## Activity
What is needed is an exact repetition of the lines from the first one in the data through the line with "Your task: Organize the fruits", with no pictures.

Dataset records START

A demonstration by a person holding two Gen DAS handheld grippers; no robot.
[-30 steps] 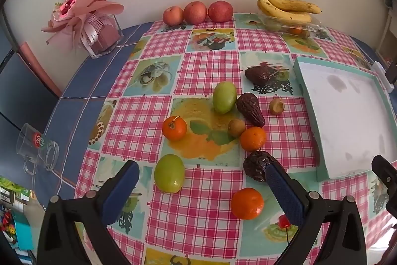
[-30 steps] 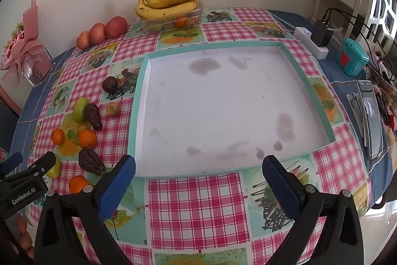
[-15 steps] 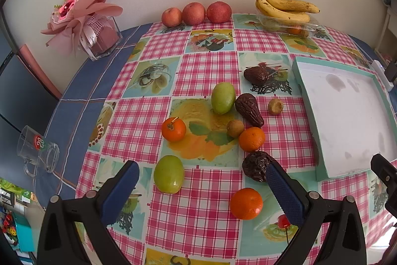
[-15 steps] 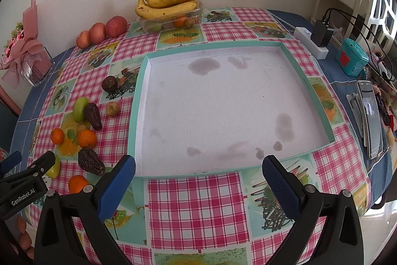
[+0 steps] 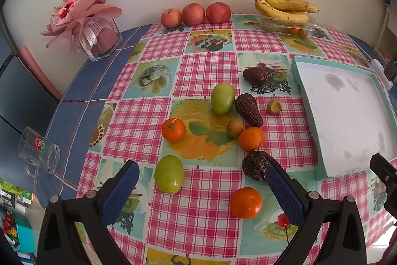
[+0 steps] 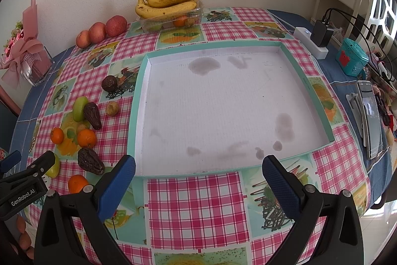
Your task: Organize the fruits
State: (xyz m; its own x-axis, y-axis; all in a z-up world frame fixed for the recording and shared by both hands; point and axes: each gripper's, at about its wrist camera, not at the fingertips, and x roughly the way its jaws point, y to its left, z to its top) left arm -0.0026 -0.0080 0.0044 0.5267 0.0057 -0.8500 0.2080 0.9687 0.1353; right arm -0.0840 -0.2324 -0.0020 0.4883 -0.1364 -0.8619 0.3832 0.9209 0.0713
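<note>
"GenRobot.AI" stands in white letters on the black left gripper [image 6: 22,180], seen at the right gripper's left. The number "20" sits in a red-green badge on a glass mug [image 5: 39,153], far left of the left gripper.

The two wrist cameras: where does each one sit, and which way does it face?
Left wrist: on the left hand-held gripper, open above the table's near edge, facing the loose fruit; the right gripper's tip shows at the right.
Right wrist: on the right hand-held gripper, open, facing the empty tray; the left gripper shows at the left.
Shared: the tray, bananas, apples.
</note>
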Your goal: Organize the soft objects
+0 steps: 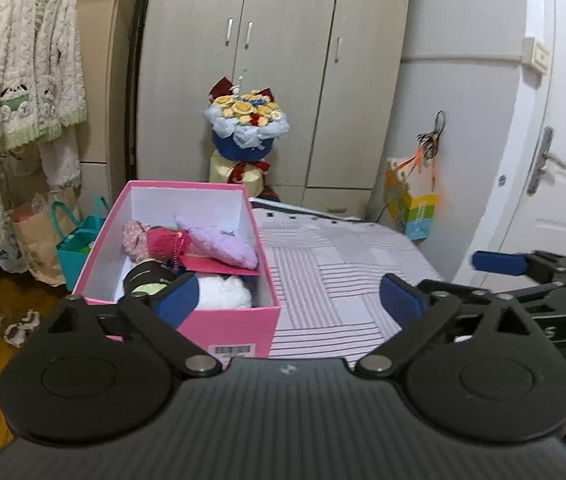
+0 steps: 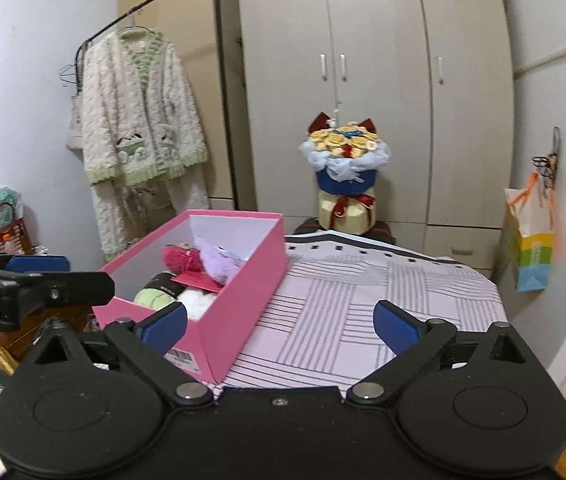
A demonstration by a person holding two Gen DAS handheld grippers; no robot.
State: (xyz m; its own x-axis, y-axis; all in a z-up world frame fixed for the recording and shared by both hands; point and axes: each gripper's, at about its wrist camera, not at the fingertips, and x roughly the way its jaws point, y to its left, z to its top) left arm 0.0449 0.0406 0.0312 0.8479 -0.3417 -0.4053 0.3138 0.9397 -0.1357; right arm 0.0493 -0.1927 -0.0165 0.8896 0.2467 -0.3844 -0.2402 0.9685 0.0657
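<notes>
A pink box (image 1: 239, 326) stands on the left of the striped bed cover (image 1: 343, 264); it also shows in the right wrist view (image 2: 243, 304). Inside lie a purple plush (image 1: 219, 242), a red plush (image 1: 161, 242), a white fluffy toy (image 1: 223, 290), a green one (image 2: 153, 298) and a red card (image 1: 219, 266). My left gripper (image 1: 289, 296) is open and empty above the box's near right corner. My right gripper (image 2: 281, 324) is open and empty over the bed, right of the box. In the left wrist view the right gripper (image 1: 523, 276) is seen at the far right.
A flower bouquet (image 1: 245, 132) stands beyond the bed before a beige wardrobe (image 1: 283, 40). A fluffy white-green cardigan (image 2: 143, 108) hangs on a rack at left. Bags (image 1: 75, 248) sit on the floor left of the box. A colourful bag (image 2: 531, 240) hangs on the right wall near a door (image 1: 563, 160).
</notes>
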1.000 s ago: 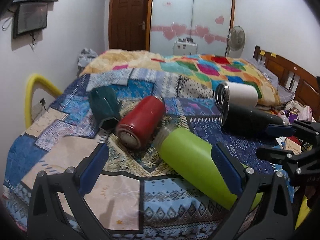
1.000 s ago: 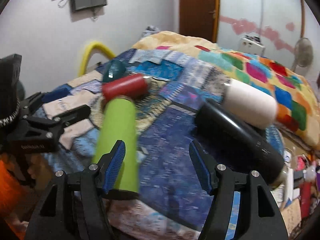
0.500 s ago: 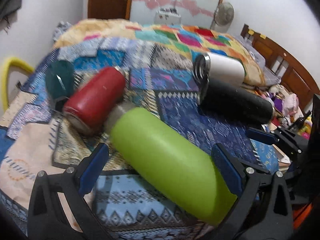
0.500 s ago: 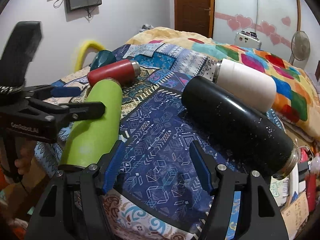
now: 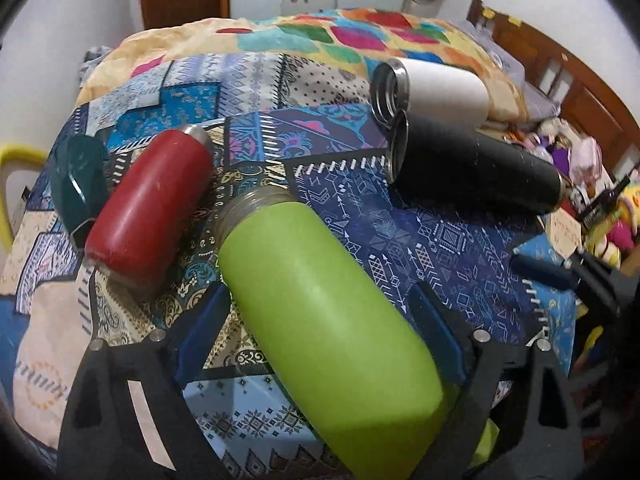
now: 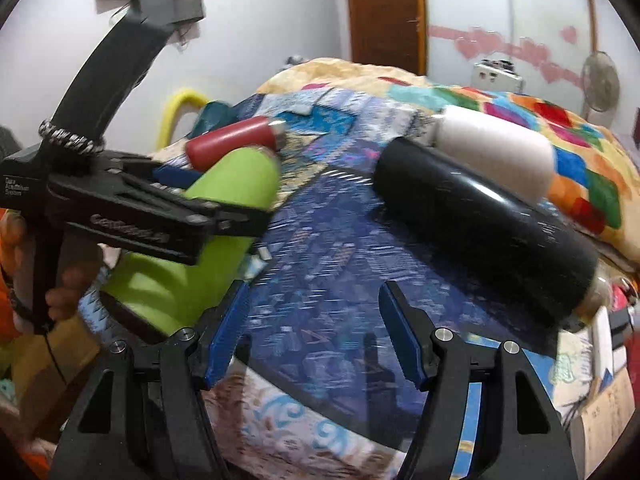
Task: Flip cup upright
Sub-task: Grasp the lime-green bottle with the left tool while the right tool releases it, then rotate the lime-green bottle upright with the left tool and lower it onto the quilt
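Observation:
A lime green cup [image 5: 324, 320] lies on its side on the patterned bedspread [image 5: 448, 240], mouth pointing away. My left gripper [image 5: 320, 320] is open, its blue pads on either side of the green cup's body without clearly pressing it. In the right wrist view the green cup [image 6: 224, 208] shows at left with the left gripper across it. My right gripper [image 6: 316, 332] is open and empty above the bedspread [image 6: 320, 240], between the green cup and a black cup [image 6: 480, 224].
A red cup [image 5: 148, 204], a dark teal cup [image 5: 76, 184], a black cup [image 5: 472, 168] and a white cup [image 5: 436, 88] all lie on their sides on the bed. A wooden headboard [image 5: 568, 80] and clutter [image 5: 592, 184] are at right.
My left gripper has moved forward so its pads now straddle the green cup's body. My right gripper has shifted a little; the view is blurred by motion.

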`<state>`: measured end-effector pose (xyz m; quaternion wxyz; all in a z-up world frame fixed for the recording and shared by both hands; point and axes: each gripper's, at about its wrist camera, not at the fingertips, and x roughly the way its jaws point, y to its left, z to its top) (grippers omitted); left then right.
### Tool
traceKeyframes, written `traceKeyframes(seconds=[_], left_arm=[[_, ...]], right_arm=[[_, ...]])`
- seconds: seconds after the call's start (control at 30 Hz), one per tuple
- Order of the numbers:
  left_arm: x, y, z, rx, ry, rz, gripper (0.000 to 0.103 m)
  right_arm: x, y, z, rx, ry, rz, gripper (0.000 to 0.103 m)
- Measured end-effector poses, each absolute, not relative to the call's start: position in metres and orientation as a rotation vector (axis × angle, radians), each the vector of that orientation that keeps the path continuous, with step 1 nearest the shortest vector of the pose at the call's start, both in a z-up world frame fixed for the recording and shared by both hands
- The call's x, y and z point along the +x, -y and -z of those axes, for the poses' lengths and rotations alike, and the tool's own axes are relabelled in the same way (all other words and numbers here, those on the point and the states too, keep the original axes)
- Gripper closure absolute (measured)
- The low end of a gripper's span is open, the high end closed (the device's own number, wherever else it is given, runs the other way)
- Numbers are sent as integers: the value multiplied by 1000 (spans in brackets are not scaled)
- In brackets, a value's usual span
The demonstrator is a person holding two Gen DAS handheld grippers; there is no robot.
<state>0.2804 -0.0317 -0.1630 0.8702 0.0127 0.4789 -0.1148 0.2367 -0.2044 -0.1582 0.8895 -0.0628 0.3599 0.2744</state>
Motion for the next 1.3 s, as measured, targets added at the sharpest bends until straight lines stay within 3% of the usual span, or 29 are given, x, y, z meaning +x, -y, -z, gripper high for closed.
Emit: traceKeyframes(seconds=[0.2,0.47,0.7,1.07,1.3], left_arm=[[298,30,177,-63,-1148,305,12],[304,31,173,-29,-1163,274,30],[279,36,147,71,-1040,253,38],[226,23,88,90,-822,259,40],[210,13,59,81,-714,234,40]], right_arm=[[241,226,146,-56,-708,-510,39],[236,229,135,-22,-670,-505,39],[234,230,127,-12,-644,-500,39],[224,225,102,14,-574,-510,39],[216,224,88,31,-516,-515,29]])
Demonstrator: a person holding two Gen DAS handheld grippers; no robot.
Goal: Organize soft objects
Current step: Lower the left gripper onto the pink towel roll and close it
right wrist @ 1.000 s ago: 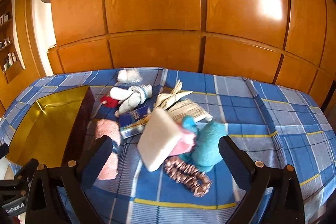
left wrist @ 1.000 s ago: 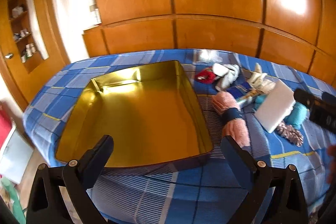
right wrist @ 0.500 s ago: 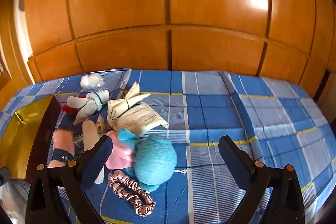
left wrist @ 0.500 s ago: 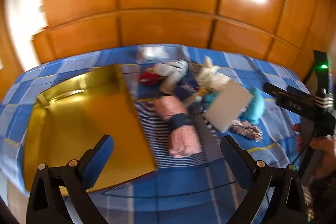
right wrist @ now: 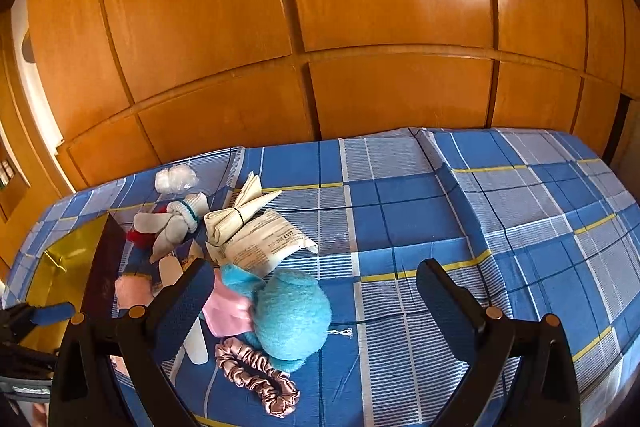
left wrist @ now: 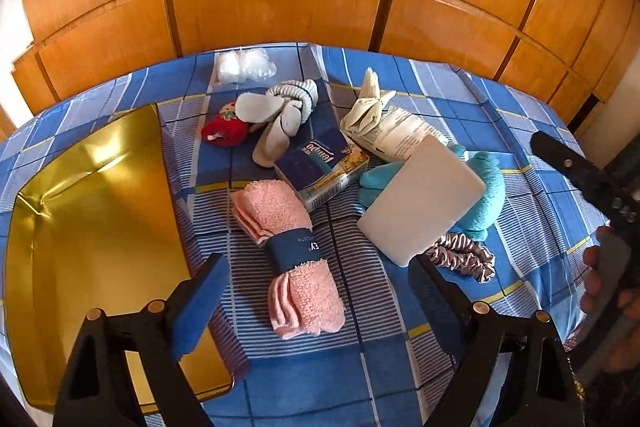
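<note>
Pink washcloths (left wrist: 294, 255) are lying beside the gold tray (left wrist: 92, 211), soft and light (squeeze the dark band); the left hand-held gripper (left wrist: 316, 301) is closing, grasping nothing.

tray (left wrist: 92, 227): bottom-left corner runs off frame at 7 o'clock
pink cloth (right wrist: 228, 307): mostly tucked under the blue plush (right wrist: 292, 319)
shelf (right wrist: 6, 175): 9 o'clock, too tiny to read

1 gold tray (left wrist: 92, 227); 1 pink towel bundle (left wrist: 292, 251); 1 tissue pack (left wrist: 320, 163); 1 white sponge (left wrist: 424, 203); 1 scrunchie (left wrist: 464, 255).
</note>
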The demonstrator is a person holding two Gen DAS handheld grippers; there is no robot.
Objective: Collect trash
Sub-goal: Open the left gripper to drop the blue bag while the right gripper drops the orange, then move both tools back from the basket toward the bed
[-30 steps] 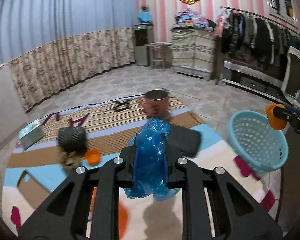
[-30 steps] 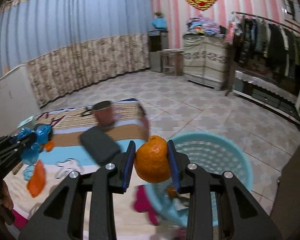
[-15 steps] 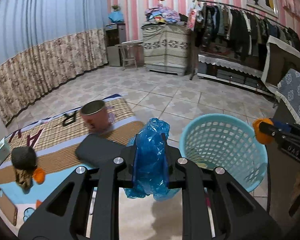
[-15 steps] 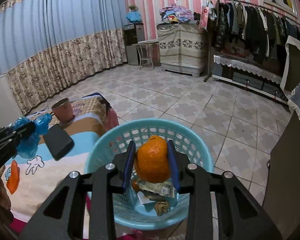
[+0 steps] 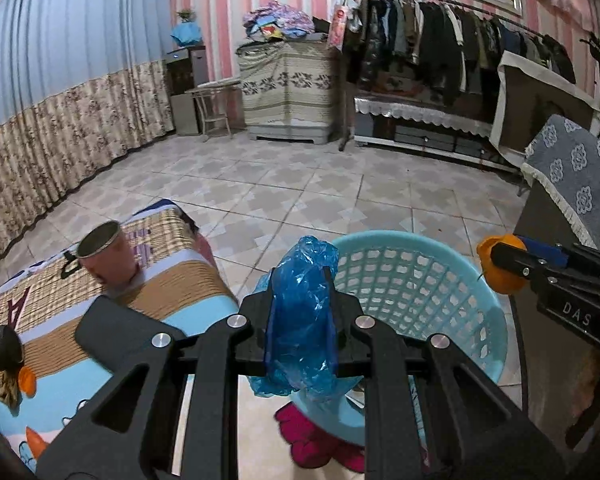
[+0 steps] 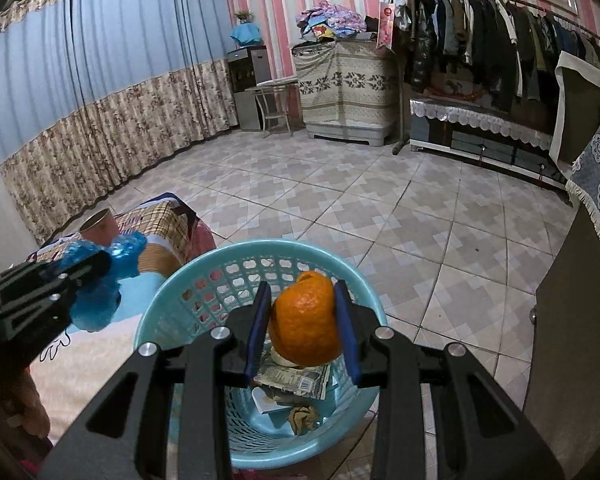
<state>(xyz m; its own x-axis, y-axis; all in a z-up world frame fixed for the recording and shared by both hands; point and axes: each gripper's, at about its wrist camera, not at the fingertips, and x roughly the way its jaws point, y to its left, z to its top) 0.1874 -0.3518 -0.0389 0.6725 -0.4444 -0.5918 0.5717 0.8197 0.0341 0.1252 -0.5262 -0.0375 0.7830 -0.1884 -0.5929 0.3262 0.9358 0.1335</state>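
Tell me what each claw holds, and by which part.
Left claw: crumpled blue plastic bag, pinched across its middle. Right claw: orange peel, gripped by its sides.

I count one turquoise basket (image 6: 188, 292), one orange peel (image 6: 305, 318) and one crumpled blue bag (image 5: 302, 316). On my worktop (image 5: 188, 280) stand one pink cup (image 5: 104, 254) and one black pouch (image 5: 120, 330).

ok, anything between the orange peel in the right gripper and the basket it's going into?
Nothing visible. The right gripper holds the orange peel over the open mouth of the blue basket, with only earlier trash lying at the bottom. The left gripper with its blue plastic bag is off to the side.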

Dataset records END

## Response to this exercise
A demonstration by a person holding two Gen DAS handheld grippers; no robot.
[-30 steps] 
[-30 steps] 
[-15 steps] 
[-15 steps] 
[+0 steps] 
[+0 steps] 
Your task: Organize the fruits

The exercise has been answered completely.